● Task description:
Look through the data below and extract, unchanged, the lines from the one that contains "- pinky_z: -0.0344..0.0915" to the one that contains "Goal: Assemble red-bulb", both included.

● Records for this task:
::::::::
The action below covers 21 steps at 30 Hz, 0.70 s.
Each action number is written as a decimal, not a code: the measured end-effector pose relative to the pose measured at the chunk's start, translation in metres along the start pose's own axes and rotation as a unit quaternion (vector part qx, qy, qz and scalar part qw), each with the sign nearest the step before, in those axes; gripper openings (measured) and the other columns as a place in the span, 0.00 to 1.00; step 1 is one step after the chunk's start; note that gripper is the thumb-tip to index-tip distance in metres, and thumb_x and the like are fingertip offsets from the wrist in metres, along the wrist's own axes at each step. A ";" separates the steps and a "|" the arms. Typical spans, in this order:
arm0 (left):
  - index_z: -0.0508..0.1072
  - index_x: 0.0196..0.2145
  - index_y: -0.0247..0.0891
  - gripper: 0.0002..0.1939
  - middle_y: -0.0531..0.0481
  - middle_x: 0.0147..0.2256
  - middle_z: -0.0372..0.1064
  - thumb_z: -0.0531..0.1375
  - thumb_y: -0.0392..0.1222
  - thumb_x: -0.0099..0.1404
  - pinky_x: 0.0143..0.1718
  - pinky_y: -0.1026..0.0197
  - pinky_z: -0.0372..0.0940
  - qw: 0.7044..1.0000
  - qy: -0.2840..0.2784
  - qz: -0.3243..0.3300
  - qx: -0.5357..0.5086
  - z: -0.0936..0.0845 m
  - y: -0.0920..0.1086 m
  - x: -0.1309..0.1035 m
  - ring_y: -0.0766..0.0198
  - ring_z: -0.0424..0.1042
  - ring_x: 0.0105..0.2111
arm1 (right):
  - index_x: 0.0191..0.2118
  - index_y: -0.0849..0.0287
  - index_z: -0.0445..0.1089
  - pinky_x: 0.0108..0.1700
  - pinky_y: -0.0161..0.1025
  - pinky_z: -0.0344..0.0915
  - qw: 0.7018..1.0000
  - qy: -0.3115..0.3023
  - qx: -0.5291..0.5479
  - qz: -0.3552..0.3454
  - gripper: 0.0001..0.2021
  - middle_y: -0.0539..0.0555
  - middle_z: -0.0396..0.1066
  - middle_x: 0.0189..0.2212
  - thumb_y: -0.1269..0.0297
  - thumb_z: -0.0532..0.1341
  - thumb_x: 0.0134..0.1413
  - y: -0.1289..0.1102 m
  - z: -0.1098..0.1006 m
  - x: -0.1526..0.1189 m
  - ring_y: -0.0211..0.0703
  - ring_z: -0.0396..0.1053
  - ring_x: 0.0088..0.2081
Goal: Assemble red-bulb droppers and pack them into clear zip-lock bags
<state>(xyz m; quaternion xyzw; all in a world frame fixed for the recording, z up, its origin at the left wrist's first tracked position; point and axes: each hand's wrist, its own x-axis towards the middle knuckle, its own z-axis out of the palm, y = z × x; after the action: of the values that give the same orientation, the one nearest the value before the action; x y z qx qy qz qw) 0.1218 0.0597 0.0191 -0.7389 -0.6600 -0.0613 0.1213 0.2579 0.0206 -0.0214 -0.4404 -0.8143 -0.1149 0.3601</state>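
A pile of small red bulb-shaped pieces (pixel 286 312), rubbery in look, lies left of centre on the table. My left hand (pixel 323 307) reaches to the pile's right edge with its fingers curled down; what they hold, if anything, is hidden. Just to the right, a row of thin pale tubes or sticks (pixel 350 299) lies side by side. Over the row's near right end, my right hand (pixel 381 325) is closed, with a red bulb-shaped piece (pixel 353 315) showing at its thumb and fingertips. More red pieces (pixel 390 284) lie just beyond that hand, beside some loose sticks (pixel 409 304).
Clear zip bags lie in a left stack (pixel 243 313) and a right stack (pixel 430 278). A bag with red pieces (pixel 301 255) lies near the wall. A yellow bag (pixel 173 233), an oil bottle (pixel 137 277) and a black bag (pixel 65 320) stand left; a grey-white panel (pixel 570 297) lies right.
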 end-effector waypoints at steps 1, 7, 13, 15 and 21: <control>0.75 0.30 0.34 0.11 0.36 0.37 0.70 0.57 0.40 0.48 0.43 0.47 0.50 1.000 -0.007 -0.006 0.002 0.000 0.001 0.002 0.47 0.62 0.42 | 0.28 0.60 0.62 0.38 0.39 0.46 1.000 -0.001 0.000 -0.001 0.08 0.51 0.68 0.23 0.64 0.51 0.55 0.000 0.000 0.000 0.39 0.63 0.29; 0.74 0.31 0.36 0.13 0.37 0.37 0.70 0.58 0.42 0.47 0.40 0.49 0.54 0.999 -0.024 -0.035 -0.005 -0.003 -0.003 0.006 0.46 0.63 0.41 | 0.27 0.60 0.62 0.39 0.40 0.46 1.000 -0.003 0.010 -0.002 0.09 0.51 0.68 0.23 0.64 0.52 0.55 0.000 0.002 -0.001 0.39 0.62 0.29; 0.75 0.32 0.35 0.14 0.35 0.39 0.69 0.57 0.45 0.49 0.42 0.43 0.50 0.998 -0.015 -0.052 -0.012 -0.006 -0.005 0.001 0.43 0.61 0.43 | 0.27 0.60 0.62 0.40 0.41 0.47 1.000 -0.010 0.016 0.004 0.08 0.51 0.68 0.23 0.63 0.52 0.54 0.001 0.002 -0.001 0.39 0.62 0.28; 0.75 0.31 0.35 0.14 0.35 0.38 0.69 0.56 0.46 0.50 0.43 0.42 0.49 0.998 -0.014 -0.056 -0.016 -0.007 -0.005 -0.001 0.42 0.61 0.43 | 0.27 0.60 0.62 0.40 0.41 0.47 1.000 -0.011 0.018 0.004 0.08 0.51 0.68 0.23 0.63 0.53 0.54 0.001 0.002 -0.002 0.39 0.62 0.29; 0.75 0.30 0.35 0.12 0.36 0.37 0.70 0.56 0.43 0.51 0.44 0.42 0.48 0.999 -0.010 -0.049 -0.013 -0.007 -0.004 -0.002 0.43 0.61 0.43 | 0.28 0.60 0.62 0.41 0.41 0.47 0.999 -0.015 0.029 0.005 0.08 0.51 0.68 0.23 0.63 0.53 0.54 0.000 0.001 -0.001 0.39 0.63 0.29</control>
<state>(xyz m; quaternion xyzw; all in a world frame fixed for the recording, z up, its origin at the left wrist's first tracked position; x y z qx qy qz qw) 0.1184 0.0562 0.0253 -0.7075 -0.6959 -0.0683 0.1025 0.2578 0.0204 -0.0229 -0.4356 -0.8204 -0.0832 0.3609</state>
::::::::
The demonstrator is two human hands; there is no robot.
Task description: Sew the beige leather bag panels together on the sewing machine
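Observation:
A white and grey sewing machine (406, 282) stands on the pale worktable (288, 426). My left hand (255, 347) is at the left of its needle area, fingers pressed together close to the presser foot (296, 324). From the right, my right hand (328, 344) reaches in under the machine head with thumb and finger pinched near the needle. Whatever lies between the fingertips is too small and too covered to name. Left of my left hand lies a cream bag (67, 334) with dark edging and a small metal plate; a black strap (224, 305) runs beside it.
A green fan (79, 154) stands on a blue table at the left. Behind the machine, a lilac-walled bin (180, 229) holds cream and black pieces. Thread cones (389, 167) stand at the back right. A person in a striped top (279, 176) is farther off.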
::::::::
● Answer section:
  - pinky_z: -0.0344..0.0915
  - qw: 0.7018..1.0000
  - qy: -0.3115..0.3023
  - qx: -0.5291..0.5479
  - qz: -0.3552..0.3454
  - gripper: 0.0001..0.2021
  - middle_y: -0.0539..0.0555
  - middle_z: -0.0396..0.1066
  - middle_x: 0.0189..0.2212
  - thumb_y: -0.1269..0.0297
  - thumb_z: -0.0532..0.1341
  - thumb_x: 0.0134..0.1413
  - y: -0.1289..0.1102 m
  - z: -0.1098..0.1006 m
  - x: -0.1526..0.1189 m
  - ring_y: -0.0211..0.0703
  - ring_z: -0.0396..0.1053
  - ring_x: 0.0088..0.2081
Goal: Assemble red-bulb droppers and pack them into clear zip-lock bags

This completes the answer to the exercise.